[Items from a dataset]
◆ ◆ ◆ ◆ ◆
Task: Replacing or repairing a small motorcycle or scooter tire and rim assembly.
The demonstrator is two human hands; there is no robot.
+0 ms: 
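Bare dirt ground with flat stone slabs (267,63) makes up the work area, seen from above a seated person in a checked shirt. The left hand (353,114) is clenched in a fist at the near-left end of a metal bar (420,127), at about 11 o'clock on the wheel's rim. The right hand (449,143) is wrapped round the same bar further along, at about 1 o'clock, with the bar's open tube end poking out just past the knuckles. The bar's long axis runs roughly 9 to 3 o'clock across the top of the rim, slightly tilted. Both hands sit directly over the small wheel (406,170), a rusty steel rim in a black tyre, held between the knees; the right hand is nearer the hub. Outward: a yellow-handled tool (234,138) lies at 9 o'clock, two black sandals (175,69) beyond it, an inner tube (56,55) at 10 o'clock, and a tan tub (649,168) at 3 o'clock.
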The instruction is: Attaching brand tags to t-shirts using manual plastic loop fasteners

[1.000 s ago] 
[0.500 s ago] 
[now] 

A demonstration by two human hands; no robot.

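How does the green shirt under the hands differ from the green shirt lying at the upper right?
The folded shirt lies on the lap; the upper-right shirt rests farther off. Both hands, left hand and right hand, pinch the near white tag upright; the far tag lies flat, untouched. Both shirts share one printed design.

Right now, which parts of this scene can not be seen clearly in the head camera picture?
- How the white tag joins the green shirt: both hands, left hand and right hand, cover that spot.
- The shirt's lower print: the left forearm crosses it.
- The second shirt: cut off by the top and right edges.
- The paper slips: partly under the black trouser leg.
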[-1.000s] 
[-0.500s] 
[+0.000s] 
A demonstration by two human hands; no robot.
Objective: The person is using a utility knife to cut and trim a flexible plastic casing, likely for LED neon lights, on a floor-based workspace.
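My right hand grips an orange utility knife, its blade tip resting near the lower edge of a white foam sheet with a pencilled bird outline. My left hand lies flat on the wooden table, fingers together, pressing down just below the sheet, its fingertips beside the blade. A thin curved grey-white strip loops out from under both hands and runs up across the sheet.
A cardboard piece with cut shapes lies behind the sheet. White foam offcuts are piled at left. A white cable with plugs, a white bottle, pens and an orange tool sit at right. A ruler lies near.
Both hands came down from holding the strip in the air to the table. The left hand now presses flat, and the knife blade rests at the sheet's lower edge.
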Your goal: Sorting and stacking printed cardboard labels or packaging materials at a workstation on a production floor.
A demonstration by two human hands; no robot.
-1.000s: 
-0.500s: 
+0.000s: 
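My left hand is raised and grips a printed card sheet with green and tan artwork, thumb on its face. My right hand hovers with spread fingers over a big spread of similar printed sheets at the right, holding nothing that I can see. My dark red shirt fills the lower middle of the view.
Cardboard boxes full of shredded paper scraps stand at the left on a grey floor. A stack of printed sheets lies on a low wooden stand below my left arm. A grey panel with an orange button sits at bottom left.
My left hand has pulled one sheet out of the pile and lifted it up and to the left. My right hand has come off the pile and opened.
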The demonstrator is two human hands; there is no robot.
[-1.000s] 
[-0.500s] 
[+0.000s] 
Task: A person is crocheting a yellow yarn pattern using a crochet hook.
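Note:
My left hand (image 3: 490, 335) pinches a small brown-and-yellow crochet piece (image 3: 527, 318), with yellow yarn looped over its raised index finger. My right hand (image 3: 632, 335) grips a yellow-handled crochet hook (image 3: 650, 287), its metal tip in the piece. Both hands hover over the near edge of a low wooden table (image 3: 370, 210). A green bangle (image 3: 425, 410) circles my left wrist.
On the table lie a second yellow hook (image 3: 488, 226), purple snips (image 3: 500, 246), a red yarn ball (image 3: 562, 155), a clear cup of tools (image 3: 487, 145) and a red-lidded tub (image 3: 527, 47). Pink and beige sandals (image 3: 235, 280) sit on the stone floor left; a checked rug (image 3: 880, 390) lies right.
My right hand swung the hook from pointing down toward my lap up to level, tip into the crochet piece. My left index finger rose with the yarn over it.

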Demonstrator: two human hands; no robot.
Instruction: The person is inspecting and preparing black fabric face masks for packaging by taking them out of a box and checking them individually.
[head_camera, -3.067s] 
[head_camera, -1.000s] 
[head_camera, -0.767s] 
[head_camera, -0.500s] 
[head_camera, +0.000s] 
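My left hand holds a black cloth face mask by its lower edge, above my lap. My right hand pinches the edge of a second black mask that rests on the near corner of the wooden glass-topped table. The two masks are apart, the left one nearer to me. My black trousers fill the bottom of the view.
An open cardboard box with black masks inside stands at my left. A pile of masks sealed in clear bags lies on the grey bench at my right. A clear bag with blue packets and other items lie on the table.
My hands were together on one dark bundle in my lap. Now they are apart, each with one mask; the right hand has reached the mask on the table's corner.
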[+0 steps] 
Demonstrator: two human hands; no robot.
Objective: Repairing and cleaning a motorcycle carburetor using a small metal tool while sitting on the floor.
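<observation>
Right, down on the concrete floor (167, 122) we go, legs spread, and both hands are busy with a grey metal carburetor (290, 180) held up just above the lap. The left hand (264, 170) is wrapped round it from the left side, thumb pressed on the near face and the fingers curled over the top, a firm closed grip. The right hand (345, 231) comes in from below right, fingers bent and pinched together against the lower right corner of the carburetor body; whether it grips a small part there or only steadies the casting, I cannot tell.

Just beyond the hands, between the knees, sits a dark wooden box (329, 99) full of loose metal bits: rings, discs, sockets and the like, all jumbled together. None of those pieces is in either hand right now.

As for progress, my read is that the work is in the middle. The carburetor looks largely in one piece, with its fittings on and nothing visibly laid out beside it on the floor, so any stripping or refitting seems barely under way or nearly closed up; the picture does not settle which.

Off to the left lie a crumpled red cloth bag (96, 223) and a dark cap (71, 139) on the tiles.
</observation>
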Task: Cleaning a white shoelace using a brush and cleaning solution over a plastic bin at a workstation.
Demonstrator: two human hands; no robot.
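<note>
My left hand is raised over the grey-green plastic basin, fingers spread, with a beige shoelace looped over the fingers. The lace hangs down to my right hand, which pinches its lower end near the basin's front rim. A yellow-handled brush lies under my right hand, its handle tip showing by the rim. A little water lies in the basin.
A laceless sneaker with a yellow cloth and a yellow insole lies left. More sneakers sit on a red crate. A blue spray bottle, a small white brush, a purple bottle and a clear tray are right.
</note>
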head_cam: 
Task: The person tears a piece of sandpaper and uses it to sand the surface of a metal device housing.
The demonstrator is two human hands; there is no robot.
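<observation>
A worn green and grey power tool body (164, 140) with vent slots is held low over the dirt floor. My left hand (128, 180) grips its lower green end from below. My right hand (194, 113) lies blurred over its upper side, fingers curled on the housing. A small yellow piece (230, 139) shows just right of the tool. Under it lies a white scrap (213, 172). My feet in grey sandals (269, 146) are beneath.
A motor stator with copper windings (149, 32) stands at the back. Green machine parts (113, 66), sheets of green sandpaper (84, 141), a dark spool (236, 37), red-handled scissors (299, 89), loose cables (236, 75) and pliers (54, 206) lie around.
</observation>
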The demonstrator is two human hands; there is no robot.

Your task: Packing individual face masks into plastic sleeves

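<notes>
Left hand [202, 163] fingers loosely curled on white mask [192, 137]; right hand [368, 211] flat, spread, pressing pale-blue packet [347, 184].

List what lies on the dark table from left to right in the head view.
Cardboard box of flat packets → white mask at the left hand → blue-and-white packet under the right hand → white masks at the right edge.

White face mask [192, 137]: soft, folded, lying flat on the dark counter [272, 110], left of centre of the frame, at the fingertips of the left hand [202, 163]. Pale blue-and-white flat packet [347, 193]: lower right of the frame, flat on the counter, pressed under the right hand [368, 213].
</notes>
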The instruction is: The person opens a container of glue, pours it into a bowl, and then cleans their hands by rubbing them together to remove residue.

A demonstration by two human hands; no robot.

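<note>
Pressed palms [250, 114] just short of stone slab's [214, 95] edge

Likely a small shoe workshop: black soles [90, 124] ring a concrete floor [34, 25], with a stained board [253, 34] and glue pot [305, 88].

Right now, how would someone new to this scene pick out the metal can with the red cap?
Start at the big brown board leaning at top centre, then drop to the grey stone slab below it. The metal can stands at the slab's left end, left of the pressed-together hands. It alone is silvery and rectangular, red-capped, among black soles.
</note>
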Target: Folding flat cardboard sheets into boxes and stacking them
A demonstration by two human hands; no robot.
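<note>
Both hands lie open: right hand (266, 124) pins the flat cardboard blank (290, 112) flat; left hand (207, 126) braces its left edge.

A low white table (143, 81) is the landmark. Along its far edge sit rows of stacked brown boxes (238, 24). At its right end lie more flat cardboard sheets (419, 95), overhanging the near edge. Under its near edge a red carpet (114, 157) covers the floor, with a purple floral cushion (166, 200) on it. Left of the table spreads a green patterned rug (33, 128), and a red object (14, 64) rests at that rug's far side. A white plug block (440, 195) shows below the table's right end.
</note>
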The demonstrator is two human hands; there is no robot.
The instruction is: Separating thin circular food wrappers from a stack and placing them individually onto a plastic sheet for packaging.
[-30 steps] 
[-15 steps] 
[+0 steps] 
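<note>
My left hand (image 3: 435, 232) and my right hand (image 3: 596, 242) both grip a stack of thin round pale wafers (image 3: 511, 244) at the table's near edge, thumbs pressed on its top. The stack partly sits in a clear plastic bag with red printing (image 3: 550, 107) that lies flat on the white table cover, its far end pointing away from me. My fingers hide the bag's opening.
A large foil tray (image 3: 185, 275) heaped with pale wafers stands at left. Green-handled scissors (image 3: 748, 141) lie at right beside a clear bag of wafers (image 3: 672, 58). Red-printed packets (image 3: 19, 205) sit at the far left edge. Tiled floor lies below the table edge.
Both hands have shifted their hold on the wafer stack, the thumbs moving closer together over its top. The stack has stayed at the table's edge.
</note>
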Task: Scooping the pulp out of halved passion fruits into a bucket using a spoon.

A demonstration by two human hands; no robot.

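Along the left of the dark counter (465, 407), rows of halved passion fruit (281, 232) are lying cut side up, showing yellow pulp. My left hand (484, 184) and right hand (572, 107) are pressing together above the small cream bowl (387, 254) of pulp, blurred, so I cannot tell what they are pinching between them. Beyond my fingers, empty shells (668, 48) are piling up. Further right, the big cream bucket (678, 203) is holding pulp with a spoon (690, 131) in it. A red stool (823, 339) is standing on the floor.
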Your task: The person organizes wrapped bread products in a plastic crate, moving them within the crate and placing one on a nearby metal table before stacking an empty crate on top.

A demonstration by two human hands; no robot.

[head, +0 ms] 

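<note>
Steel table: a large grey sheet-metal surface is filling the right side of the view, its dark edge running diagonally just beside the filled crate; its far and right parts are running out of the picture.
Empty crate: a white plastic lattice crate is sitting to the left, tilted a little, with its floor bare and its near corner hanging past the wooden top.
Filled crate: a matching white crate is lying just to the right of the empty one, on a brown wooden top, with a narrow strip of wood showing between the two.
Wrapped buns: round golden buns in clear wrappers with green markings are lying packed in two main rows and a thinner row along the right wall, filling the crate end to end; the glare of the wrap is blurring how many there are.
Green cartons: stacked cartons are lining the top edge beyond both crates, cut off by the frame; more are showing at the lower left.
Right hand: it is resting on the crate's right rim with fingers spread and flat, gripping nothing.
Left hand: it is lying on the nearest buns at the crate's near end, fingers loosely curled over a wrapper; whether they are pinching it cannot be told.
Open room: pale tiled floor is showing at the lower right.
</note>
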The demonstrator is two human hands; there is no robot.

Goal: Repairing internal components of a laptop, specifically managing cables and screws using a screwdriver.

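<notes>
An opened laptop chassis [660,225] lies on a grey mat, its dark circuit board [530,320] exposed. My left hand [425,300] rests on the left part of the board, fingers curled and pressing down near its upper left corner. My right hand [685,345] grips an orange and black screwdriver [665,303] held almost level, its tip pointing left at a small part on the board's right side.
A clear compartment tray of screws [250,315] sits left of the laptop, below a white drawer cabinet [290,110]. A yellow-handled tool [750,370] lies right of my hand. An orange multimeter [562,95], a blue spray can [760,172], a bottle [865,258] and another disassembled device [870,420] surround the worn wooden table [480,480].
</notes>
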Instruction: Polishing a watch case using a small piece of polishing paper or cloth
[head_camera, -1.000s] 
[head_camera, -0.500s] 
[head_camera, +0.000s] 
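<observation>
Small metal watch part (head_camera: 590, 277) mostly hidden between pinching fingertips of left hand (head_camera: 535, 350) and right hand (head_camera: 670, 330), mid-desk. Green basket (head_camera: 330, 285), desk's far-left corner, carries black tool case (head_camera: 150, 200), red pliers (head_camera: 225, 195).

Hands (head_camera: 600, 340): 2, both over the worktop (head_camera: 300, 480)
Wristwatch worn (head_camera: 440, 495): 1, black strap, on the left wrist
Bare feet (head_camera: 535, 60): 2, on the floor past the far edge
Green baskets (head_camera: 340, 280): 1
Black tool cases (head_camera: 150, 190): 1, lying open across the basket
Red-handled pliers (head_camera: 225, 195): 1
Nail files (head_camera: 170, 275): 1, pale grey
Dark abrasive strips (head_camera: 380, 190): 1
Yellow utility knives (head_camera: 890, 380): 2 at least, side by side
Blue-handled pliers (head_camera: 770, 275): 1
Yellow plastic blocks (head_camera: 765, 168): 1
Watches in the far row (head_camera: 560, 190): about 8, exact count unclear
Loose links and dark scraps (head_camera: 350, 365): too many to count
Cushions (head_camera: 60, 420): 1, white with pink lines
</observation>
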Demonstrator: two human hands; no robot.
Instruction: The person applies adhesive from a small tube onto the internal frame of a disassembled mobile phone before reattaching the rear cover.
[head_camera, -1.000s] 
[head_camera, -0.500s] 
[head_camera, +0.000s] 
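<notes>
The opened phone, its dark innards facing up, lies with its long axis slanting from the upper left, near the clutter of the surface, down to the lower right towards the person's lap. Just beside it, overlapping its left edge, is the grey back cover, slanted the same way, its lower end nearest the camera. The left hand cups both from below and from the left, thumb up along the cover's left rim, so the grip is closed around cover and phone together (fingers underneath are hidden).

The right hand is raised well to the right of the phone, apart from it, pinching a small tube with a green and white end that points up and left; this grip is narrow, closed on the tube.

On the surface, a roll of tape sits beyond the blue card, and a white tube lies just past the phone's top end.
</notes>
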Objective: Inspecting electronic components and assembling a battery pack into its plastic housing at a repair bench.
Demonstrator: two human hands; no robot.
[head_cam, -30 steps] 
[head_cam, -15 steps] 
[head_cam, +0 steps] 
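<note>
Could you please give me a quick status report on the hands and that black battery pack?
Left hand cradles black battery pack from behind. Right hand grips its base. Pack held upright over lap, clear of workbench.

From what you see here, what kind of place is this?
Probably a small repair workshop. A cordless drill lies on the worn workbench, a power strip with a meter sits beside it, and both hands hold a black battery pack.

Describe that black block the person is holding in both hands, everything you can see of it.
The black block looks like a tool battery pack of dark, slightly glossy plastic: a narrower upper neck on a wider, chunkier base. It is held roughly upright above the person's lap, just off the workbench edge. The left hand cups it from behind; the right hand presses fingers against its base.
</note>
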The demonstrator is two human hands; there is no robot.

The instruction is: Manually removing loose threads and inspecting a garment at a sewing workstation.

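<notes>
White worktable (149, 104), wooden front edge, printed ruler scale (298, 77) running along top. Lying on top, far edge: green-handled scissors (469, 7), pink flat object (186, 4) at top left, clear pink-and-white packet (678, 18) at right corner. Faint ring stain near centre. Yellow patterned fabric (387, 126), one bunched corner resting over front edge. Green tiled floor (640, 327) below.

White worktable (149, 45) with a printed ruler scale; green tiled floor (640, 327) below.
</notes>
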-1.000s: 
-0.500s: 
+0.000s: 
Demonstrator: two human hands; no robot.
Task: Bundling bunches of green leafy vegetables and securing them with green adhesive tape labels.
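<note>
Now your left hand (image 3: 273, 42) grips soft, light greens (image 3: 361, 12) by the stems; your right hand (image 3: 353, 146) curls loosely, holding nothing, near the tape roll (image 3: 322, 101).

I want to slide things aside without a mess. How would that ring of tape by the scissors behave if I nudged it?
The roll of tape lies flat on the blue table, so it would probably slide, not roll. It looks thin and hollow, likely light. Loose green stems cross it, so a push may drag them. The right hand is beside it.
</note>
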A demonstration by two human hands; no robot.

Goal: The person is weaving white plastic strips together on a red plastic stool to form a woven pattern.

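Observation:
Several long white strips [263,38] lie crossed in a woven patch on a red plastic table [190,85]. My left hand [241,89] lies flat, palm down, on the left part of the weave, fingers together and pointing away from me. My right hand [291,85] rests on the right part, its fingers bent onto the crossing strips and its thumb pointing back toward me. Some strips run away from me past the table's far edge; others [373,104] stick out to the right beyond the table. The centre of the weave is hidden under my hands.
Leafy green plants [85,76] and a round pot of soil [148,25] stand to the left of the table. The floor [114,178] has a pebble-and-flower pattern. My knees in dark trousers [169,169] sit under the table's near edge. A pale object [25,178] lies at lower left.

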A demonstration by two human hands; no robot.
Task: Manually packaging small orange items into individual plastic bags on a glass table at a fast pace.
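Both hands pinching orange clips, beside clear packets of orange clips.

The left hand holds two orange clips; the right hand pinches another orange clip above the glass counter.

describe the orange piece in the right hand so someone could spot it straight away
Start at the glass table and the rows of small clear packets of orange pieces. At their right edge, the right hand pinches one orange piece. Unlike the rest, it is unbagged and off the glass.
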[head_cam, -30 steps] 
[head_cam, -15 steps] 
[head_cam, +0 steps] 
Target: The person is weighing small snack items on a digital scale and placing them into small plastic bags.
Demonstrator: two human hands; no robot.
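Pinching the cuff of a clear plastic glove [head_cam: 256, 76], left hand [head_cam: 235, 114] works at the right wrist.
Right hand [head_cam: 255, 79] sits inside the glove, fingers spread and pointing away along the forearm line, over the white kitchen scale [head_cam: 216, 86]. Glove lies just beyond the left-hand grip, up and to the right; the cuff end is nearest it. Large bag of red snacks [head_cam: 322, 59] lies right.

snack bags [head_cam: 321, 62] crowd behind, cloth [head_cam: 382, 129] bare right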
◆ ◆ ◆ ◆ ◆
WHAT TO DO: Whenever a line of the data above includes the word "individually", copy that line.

YOUR SOLUTION:
Instruction: The person is inspecting and preparing black fabric face masks for packaging by taking them out of a box and checking them individually.
The instruction is: Separating thin circular food wrappers from a stack and placing them individually onto a plastic sheet for packaging.

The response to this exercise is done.